Task item —
Below are entries. Reproduce exactly the lines between the line holding "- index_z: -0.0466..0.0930" and the line holding "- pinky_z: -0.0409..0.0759", inclusive, and only those.

Stored dataset items —
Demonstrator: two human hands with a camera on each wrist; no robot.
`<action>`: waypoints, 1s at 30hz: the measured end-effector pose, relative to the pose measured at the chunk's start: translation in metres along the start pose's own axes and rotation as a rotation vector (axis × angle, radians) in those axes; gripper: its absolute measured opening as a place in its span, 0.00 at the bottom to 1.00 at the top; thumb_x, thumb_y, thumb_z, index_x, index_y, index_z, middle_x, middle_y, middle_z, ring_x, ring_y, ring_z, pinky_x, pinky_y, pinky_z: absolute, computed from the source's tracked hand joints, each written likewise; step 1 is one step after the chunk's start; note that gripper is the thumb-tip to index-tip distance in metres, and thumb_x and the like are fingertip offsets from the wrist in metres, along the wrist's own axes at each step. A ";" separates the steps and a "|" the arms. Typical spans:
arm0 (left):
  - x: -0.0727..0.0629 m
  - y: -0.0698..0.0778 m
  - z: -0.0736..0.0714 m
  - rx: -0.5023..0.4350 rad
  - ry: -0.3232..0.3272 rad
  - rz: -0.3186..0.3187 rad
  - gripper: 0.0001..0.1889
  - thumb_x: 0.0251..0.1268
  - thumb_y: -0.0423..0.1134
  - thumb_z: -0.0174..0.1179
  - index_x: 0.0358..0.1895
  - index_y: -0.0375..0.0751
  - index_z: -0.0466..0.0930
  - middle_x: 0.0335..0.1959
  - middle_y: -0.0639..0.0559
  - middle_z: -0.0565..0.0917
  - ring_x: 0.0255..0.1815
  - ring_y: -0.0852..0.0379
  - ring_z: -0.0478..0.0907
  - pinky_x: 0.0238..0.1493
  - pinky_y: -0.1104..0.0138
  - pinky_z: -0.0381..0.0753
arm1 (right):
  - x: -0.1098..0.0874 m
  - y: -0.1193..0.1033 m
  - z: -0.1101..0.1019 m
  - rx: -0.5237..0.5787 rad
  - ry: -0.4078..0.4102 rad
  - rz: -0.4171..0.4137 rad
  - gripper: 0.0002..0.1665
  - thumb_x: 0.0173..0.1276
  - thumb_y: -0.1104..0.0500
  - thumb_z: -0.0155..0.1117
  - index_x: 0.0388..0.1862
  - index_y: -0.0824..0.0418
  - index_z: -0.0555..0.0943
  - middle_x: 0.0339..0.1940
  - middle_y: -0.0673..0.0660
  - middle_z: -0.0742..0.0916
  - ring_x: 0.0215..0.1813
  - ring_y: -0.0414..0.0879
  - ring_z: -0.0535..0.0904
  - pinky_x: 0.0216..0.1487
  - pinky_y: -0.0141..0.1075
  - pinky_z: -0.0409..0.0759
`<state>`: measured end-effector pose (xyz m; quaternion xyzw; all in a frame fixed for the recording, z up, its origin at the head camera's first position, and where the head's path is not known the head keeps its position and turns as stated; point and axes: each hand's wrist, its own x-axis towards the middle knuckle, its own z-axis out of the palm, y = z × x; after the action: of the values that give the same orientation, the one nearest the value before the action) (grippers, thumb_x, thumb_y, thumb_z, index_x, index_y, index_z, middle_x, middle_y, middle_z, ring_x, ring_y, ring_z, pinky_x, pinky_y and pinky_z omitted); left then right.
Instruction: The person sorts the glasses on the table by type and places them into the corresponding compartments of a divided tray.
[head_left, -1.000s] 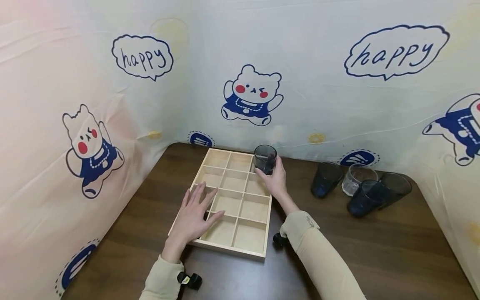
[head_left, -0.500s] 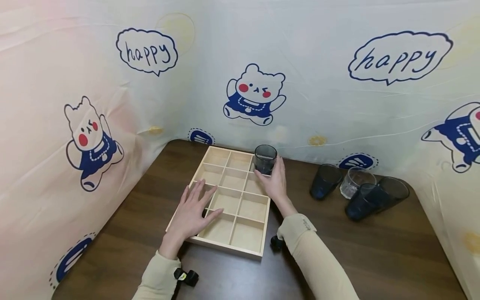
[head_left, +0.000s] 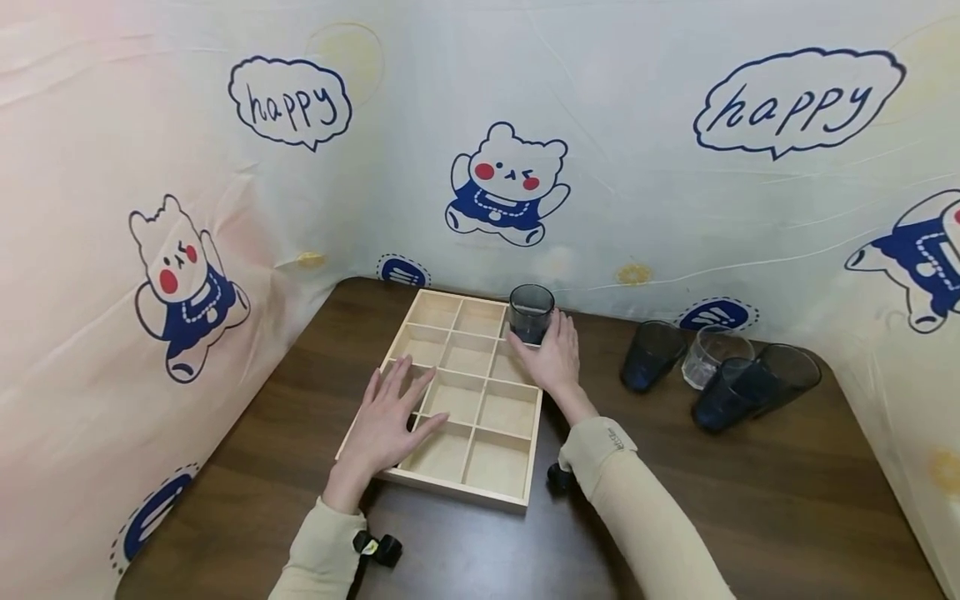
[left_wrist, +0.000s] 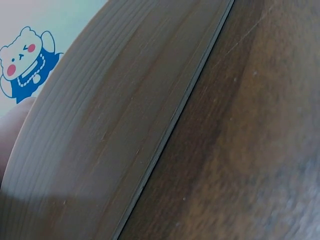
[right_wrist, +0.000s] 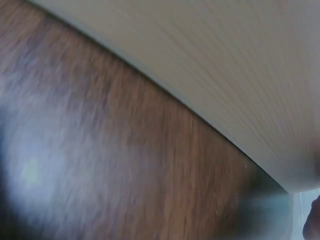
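A smoky dark drinking glass [head_left: 531,315] stands upright in the far right compartment of the wooden divided box [head_left: 472,492]. My right hand [head_left: 551,354] is right at the glass, thumb at its near side and fingers fanned out along its right side, loosely extended. My left hand [head_left: 382,425] is spread over the box's left side, its fingers covering part of the left compartments. Close up, the left wrist view shows the box's wooden side wall [left_wrist: 110,110] with a bit of finger at the left edge. The same box's wall [right_wrist: 225,75] fills the right wrist view's upper right.
To the right on the dark wooden table [head_left: 637,517] stand more glasses: a dark one [head_left: 651,358], a clear one [head_left: 708,358] and two overlapping dark ones, the nearer dark glass [head_left: 727,400] in front. A printed cloth [head_left: 637,208] hangs behind the table.
The glass and the box keep their places. My right hand has shifted slightly right, its fingers fanning out beside the glass. My left hand stays put, and the head view has tilted a little.
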<state>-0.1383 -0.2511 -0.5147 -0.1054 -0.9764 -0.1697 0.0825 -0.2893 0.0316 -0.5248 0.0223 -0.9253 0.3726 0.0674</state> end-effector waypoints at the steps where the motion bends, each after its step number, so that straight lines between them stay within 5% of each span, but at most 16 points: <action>1: 0.001 0.001 0.001 -0.004 -0.002 0.002 0.43 0.74 0.68 0.62 0.87 0.56 0.66 0.91 0.34 0.57 0.93 0.35 0.52 0.91 0.33 0.47 | 0.000 0.001 -0.002 -0.013 -0.019 0.007 0.68 0.72 0.26 0.64 0.91 0.67 0.51 0.91 0.71 0.60 0.94 0.67 0.49 0.95 0.58 0.48; 8: 0.002 0.002 0.001 0.000 0.006 0.004 0.43 0.73 0.68 0.63 0.86 0.55 0.67 0.91 0.34 0.58 0.93 0.34 0.52 0.91 0.33 0.47 | -0.008 0.009 -0.020 -0.056 -0.079 -0.031 0.61 0.79 0.26 0.54 0.92 0.64 0.50 0.92 0.71 0.56 0.94 0.68 0.46 0.95 0.61 0.47; 18: 0.001 0.002 -0.002 0.000 -0.001 -0.004 0.43 0.73 0.68 0.63 0.86 0.55 0.67 0.91 0.34 0.56 0.93 0.33 0.52 0.91 0.32 0.47 | -0.026 0.019 -0.039 0.098 -0.055 -0.059 0.62 0.79 0.19 0.46 0.93 0.60 0.53 0.93 0.70 0.57 0.94 0.69 0.47 0.92 0.68 0.48; 26: 0.002 0.001 0.000 -0.004 -0.018 -0.012 0.43 0.75 0.67 0.62 0.87 0.55 0.65 0.92 0.34 0.54 0.93 0.33 0.51 0.91 0.32 0.45 | -0.023 0.071 -0.027 0.145 -0.042 -0.094 0.55 0.83 0.23 0.47 0.93 0.53 0.54 0.93 0.68 0.58 0.94 0.69 0.48 0.88 0.73 0.54; 30: 0.002 0.002 0.000 0.009 -0.045 -0.013 0.44 0.77 0.67 0.60 0.89 0.54 0.62 0.92 0.33 0.51 0.94 0.33 0.48 0.91 0.33 0.43 | -0.033 0.077 -0.039 0.159 -0.068 -0.109 0.54 0.84 0.24 0.47 0.94 0.52 0.53 0.94 0.67 0.57 0.94 0.68 0.46 0.89 0.73 0.51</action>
<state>-0.1396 -0.2490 -0.5143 -0.1024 -0.9794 -0.1632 0.0600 -0.2594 0.1135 -0.5548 0.0903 -0.8918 0.4399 0.0541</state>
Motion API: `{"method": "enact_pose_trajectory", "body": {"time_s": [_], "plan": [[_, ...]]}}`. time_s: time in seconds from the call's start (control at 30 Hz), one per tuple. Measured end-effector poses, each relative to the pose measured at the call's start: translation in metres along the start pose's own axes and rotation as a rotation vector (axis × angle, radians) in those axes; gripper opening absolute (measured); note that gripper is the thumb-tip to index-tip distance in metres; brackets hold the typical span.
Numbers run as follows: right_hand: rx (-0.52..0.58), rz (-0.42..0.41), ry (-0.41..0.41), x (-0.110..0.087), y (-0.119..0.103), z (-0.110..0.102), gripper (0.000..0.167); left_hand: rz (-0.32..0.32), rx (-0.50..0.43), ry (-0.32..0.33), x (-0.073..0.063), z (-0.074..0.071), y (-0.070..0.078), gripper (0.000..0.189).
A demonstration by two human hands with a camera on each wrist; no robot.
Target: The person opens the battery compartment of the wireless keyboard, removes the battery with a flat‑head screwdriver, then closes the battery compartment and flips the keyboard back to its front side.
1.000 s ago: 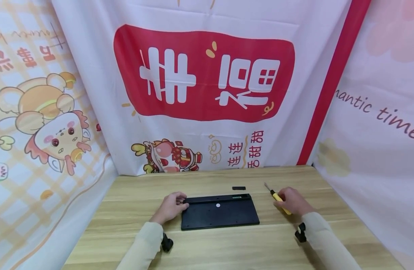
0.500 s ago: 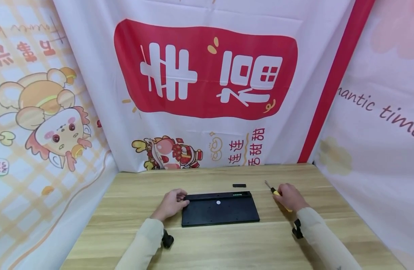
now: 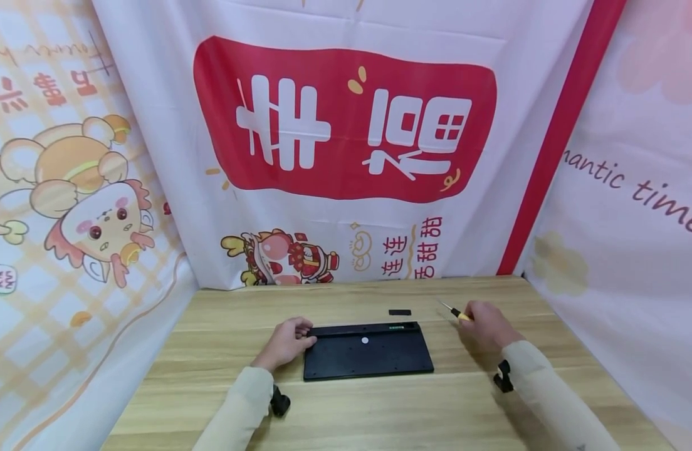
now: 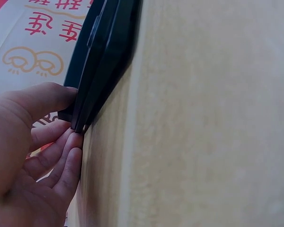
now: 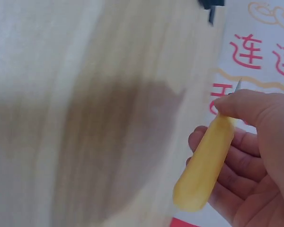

Your solution —
  - index_z: -0.0466..0.0930
  - middle_x: 0.0335..0.1959
  - middle_y: -0.0639..0.0559
  - middle_z: -0.0565..0.0917
  - ring_x: 0.0255..0.1815
  - ring_y: -0.0852..0.0379
  - ring_z: -0.0478..0.0907
  - pinky_x: 0.0238..0.1493
  - pinky_y: -0.1104..0.0138
  - pinky_z: -0.0381..0.0753
arm1 (right):
  - x: -0.1098..0.0874 m
  - y: -0.1193..0.1033 m
  - z: -0.1101..0.1019 m
  - rx: -0.5237..0.5787 rad
  - ry: -0.4078..0.4102 rad
  - rz: -0.4171..0.4137 rad
  - gripper: 0.0002..0.1665
  - thumb_x: 0.0173..0.1276
  - thumb_y: -0.1104..0.0500
  - thumb_z: -0.0155..0.1117
  - index_x: 0.0388..0.1862
  - index_y: -0.0824..0.0418
  - index_z: -0.0555..0.0943
  - middle_x: 0.0339..0.1940
  - middle_y: -0.0673..0.0660
  - middle_z: -0.0742..0.0916
  - ring_x: 0.0215..0.1813
  - ring_y: -0.0414..0.0879
  - ring_z: -0.0535..0.0904
  - pinky_x: 0.0216..0.1487
  - pinky_y: -0.0141..0.1075
  - pinky_z: -0.0409..0.0759

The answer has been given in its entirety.